Первая часть романа Гроссмана «За правое дело» была напечатана в 1952 году, а в феврале 1953 года в «Правде» появилась статья одною писателя, напоминавшая не критику романа, а обвинительное заключение. В редакции мне говорили, что Сталину прочитали отрывки романа и что он возмутился. Это неровный роман, и нем все достоинства и все недостатки Гроссмана: есть люди, почти насильно выведенные на сцену, длинные рассуждения, но есть и главы потрясающей силы. Я никогда не забуду ночь перед переправой на правый берег Волги и подростка-офицера, который перебирает вещицы в вещевом мешке; это мог показать только большой писатель.
В 1946 году была первая репетиция: Гроссман опубликовал пьесу, написанную им еще до войны, «Если верить пифагорейцам». Один критик тотчас же опубликовал статью «Вредная пьеса». Ругать Гроссмана было беспроигрышной лотереей.

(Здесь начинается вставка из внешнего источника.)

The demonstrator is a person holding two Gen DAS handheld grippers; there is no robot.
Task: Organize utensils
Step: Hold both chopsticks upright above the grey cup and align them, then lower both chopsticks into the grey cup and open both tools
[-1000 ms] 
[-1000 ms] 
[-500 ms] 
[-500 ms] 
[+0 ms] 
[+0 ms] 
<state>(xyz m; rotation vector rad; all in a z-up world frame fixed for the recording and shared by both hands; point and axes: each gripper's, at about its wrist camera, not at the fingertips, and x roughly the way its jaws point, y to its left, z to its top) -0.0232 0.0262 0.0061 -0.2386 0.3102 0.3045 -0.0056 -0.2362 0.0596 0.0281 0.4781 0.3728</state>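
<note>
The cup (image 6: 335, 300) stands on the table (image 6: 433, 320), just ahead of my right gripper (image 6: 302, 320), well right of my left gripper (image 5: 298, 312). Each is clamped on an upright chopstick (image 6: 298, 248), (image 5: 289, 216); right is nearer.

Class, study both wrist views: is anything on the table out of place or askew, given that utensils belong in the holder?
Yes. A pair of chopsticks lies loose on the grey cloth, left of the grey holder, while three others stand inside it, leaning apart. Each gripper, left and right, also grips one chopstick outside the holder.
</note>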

Характер у него был трудный: чрезвычайно добрый и верный друг, он вдруг, посмеиваясь, говорил пятидесятилетней женщине: «А вы за последний месяц очень постарели…» Я знал эту его черту, и, когда он вдруг замечал: «Вы что-то стали очень плохо писать»,- я не обижался. В послевоенные годы до смерти Сталина он часто приходил ко мне, а потом вдруг исчез. Как я ни старался, не могу вспомнить, на что он обиделся, не помнит и Люба. Вероятно, это было пустяком, и не в нем нужно искать объяснения. Однажды я его встретил в Союзе писателей, пробовал объясниться, он, посмеиваясь, отвечал: «А зачем мне приходить? У вас свои дела, у меня свои». Потом он как-то позвонил, сказал Любе, что у него ко мне «дело», пришел, сидел долго, но разговора не вышло. Все это не похоже на обычные дружеские отношения. Очевидно, нас связывали война и горькие послевоенные годы. А потом все оборвалось, и вдруг проступили два человека, непохожие друг на друга, каждый со своей судьбой.

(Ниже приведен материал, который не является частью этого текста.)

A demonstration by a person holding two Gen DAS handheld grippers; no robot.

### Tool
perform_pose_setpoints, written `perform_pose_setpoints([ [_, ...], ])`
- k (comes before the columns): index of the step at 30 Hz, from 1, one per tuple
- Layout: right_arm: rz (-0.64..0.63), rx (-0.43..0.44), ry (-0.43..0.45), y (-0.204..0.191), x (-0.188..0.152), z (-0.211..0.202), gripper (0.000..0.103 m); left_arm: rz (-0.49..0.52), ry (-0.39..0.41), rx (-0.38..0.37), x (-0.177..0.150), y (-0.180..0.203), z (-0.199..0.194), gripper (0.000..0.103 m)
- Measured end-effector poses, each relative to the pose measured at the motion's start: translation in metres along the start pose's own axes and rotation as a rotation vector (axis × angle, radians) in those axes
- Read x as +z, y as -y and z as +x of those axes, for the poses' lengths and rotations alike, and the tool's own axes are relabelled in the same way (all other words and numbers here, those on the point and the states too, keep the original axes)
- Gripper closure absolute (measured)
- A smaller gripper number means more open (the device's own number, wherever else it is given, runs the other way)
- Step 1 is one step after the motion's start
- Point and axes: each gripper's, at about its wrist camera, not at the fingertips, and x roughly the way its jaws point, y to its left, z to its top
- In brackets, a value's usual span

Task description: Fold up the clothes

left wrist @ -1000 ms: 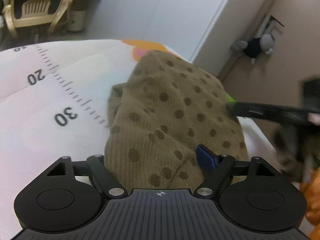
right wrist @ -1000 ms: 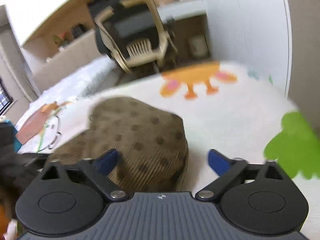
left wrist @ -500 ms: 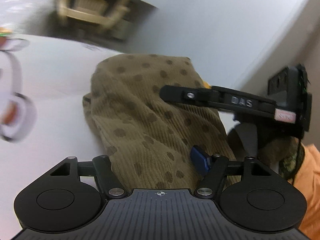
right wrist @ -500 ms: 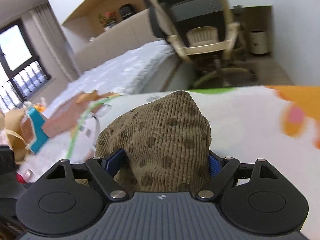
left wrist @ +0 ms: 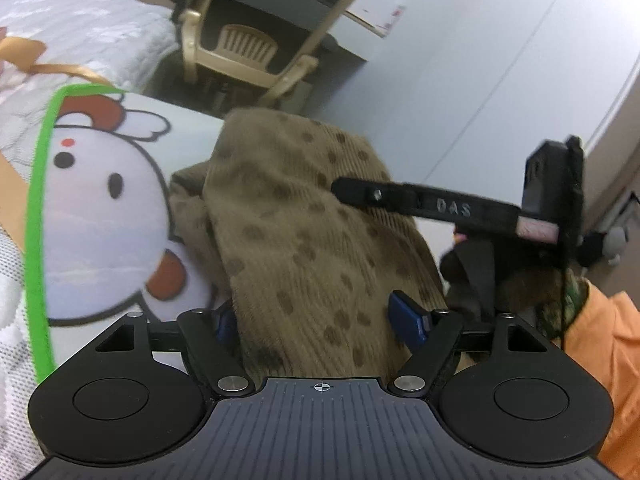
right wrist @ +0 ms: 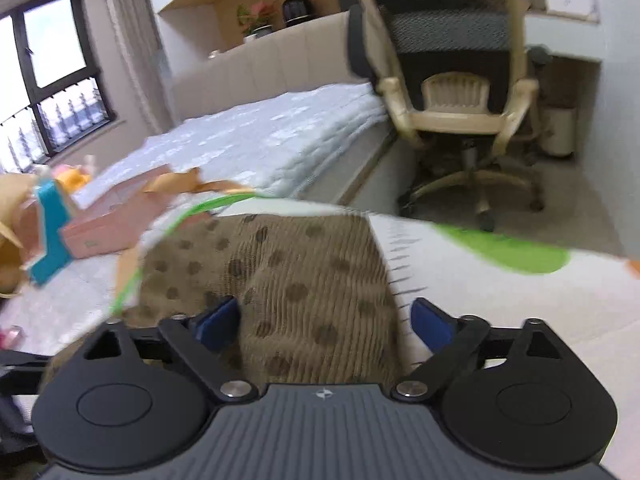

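Note:
An olive-brown corduroy garment with dark dots is bunched in a thick mound on a white printed mat. My left gripper is shut on its near end; cloth fills the space between the blue pads and hides part of the left one. My right gripper straddles the other side of the garment and stands open, with a strip of mat showing between the cloth and its right pad. In the left wrist view one finger of the right gripper lies against the mound.
The mat carries a cartoon figure with a green border and a green patch. Behind it are a bed, a cream office chair, a pink box and an orange cloth.
Both views have swung across the mat towards the bed and chair. The right gripper moved from beside the garment to astride it. The left gripper's hold on the cloth looks unchanged.

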Motion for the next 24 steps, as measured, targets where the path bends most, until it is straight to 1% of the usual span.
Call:
perform_pose_setpoints([
  [3, -0.038, -0.069, 0.011, 0.001, 0.0, -0.008, 0.001, 0.019, -0.005, -0.015, -0.005, 0.007, -0.006, 0.024],
  [6, -0.077, -0.139, 0.042, -0.004, -0.005, -0.018, 0.001, 0.045, -0.009, -0.014, -0.01, 0.014, -0.01, 0.022],
  [7, -0.077, -0.158, 0.054, -0.005, -0.006, -0.02, 0.001, 0.048, -0.009, -0.011, -0.01, 0.015, -0.011, 0.021],
  [9, -0.04, -0.164, 0.065, -0.004, -0.011, -0.025, 0.001, 0.047, -0.011, -0.005, -0.011, 0.015, -0.012, 0.02],
  [10, -0.012, -0.141, 0.06, -0.001, -0.015, -0.029, 0.001, 0.042, -0.014, -0.003, -0.012, 0.014, -0.011, 0.02],
  [12, 0.065, -0.029, 0.021, 0.006, -0.025, -0.029, 0.001, 0.033, -0.021, -0.001, -0.013, 0.012, -0.009, 0.02],
  [14, 0.152, 0.131, -0.054, 0.006, -0.034, -0.02, 0.001, 0.02, -0.021, -0.01, -0.015, 0.01, -0.01, 0.02],
  [15, 0.166, 0.195, -0.082, -0.001, -0.038, -0.015, 0.0, 0.013, -0.02, -0.016, -0.015, 0.008, -0.011, 0.02],
  [16, 0.133, 0.198, -0.083, -0.014, -0.04, -0.012, 0.0, 0.006, -0.018, -0.021, -0.016, 0.006, -0.013, 0.02],
  [17, 0.071, 0.18, -0.078, -0.03, -0.041, -0.01, 0.0, 0.001, -0.018, -0.021, -0.016, 0.004, -0.016, 0.017],
  [18, 0.046, 0.206, -0.08, -0.04, -0.039, -0.008, 0.0, -0.002, -0.02, -0.018, -0.017, 0.002, -0.019, 0.017],
  [19, 0.041, 0.245, -0.086, -0.046, -0.037, -0.007, 0.0, -0.001, -0.018, -0.016, -0.017, 0.001, -0.023, 0.013],
  [20, 0.027, 0.25, -0.086, -0.049, -0.035, -0.007, 0.0, 0.002, -0.012, -0.016, -0.019, 0.001, -0.028, 0.009],
  [22, -0.007, 0.248, -0.084, -0.056, -0.033, -0.008, 0.0, 0.019, -0.019, -0.015, -0.02, 0.002, -0.04, 0.009],
  [24, -0.073, 0.177, -0.075, -0.056, -0.031, -0.008, 0.001, 0.055, -0.02, -0.002, -0.019, 0.003, -0.055, 0.009],
])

Василий Семенович продолжал работать. Были у него с продолжением романа большие огорчения, о которых мне трудно рассказать. Жил он замкнуто и умер летом 1964 года. Похороны его были горькими, с живыми слезами. Пришли то, кто должен был прийти, и никто не пришел из тех, кто был не мил Гроссману. Я увидел военных корреспондентов «Красной звезды» - пришли все оставшиеся в живых. Я глядел на Василия Семеновича в гробу и терзался: почему я пришел к мертвому, а не к живому? Думаю, что многих мучила та же мысль: почему не поддержали, не согрели? Вспомнились годы войны. Он был стойким солдатом, а судьба оказалась к нему особенно немилостивой. Эта старая история: судьба, видимо, не любит максималистов.